Leg ich jetzt noch eine Datei mit dem Namen page.php an kümmert diese sich nur um eine einzelne Inhaltsseite, nicht aber um einen einzelnen Artikel.
Man kann am Ende so spezifisch werden, dass man für eine einzelne Seite mit einer speziellen ID ein komplett eigenes Template anlegt (page-ID.php).

Eine gute Übersicht zu den einzelnen Templates und deren Spezifität findet sich übrigens hier.

Man kann also einfach und schnell anfangen und kann dann, wenn nötig, bis ins kleinste Detail spezifisch werden.

WordPress Child Themes

Ein weiterer Vorteil von WordPress sind sogenannte Child Themes. Zum Thema habe ich hier schon vor längerer Zeit etwas geschrieben, deshalb hier nur ein paar Sätze zu Child Themes:
Man kann in Child Themes alle Änderungen eines Parent Themes auslagern. Das Parent Theme bleibt damit updatefähig und einmal gemachte Änderungen werden nicht überschrieben.
Dies ist vor allen Dingen dann sinnvoll wenn man zwar selber kleine Änderungen vornehmen will, dass eigentliche Parent Theme aber von Dritten laufend weiterentwickelt wird.

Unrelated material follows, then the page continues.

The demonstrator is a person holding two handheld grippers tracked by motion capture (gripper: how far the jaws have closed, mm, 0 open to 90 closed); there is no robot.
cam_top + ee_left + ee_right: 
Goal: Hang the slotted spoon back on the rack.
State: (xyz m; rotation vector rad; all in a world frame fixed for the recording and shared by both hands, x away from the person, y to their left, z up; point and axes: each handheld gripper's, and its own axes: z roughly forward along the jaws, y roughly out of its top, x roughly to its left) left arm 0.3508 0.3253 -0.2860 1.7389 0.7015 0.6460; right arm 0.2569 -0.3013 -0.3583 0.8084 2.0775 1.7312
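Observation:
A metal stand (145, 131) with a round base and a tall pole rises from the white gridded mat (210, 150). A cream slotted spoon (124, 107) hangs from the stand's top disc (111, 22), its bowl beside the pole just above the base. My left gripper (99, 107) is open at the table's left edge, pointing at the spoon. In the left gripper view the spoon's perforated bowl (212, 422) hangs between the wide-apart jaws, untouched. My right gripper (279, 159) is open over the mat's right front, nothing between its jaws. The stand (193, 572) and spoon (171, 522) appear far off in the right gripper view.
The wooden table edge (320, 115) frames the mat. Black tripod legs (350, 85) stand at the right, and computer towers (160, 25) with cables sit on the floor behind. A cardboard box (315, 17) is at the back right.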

Das Problem: Parent Themes mit sehr vielen spezifischen Templates

Benutzt man jetzt ein Parent Theme mit sehr vielen spezifischen Templates und will für dieses ein Child Theme anlegen, das sehr viel weniger Unterschiede hat, wirds etwas hakelig.
Legt man beispielsweise im child Theme eine index.php Datei an, wird dieser nicht benutzt, sofern das Parent Theme eine spezifischere home.php hat.
Man muss also auch im Child Theme ein home.php Datei anlegen, auch wenn diese genau den gleichen Inhalt haben soll wie die index.php. Und so gehts dann fröhlich weiter.
Und wenn man mal an einer Datei etwas ändert, muss das auch an allen anderen geändert werden.
Arbeitet man jetzt mit einem größeren Theme Framework, können dass mal schnell mehrere Dutzend dateien sein.

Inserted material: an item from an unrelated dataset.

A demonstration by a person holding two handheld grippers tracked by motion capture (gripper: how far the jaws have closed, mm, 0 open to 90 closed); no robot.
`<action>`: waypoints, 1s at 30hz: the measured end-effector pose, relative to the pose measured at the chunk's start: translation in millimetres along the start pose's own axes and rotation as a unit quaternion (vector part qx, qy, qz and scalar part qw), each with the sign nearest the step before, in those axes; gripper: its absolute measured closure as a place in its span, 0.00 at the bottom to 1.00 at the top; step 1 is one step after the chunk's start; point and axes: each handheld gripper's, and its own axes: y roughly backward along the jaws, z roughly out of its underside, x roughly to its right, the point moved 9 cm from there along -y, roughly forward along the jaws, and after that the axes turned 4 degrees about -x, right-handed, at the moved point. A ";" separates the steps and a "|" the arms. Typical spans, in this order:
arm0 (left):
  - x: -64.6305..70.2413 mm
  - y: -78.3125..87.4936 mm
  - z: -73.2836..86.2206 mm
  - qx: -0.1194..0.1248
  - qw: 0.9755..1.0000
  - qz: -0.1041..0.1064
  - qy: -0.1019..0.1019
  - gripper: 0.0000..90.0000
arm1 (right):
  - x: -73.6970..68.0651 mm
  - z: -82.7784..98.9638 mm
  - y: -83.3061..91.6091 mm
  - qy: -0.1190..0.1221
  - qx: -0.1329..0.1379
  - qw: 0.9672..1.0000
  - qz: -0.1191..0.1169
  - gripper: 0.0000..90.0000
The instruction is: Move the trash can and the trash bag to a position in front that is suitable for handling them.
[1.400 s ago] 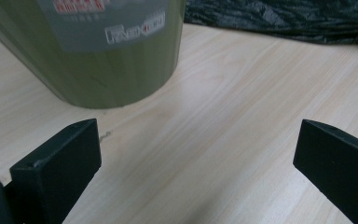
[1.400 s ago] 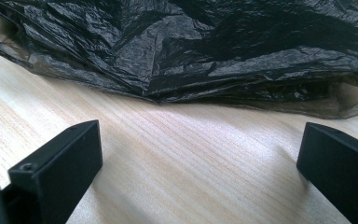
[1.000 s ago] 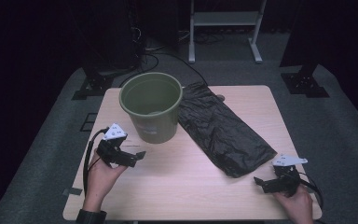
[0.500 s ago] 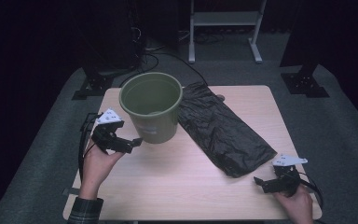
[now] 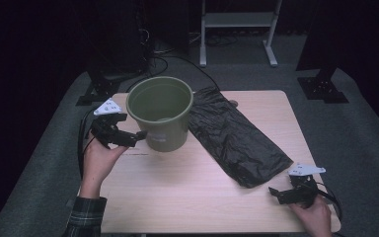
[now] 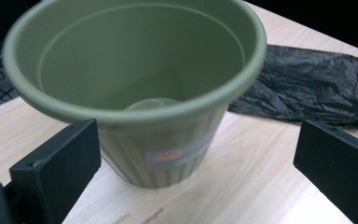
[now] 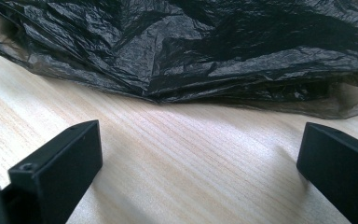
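Left gripper [image 5: 140,134] at the olive-green ribbed plastic bucket [image 5: 161,114] — jaws spread, empty.
Right gripper [image 5: 272,189] likewise released — a one-sided pinch could tip the bucket.

Olive-green ribbed bucket [image 5: 161,114], crinkled glossy black plastic bag [image 5: 237,137], pale wood-grain table [image 5: 187,192], plaid sleeve [image 5: 85,221]

The left claw [image 5: 139,135] (jaws wide) has closed in on the bucket [image 5: 161,113].
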 end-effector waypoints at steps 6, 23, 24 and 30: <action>-13.7 -2.7 -14.6 0.002 1.000 -0.003 0.004 0.00 | -0.1 0.0 0.0 0.000 0.000 1.000 0.000 0.00; -66.3 -35.5 -17.9 -0.017 0.999 -0.014 0.033 0.00 | 0.2 -0.2 -0.1 0.001 0.001 1.000 0.001 0.00; -67.4 -37.4 -17.0 -0.016 0.999 -0.013 0.032 0.00 | 0.0 0.0 0.0 0.000 0.000 1.000 0.000 0.00; -69.2 -45.2 -12.3 -0.014 0.999 -0.005 0.039 0.00 | 0.0 0.0 0.0 0.000 0.000 1.000 0.000 0.00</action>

Die Lösung: Mit get_template_part eine Datei in eine andere einfügen

Greifen wir mal obiges Beispiel auf: Wir brauchen in unserem Child Theme nur eine index.php. Unser Parent Theme kommt aber auch mit einer home.php daher.
Damit wir nicht zwei verschiedene Dateien pflegen müssen legen wir zwar dennoch eine home.php Datei in unserem Child Theme Verzeichnis an, fügen aber nur folgendes ein:

<?php
// Overwrites the parent themes home.php with child themes index.php
get_template_part( 'index' ); ?>

Jetzt wird richtigerweise die home.php Datei des Child Themes gefunden und geladen, diese macht aber nichts anderes als den Inhalt der index.php auszugeben.

Einmal angelegt brauchen wir uns also um die home.php nicht mehr kümmern.